═════ DATASET SECTION ═════

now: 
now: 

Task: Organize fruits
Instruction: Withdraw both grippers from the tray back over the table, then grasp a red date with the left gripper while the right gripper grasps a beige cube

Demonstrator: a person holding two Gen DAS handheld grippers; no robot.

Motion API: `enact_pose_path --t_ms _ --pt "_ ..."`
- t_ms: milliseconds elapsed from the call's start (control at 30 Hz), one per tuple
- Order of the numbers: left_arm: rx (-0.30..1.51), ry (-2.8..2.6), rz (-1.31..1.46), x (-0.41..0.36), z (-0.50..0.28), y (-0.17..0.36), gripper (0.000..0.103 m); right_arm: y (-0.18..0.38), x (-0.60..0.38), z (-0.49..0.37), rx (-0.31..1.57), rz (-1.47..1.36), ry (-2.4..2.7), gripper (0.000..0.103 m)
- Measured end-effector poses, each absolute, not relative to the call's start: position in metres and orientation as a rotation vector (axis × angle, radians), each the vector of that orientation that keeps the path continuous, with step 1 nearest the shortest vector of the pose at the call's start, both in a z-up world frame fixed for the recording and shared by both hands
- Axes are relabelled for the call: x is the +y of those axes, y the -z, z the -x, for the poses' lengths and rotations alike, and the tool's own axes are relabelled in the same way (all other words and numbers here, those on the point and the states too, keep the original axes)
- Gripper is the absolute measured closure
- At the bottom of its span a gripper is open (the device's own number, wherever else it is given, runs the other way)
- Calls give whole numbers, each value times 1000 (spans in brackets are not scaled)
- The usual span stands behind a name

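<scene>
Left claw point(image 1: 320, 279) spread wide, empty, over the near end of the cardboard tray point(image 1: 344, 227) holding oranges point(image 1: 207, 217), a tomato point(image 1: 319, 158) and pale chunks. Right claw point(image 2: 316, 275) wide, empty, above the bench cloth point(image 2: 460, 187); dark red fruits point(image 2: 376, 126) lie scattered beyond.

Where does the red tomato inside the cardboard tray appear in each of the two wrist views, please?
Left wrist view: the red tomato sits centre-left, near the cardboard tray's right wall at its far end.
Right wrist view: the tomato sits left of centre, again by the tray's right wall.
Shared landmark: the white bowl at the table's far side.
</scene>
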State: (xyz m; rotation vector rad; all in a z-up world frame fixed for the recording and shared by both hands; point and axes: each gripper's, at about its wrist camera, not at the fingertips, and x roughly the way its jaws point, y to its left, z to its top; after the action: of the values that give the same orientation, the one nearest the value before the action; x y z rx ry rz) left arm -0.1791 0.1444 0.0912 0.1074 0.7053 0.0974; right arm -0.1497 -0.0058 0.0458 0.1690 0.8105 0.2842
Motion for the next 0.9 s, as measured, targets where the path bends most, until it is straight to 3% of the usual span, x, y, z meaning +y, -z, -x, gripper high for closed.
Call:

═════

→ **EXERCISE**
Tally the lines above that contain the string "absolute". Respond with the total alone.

→ **EXERCISE ANSWER**
2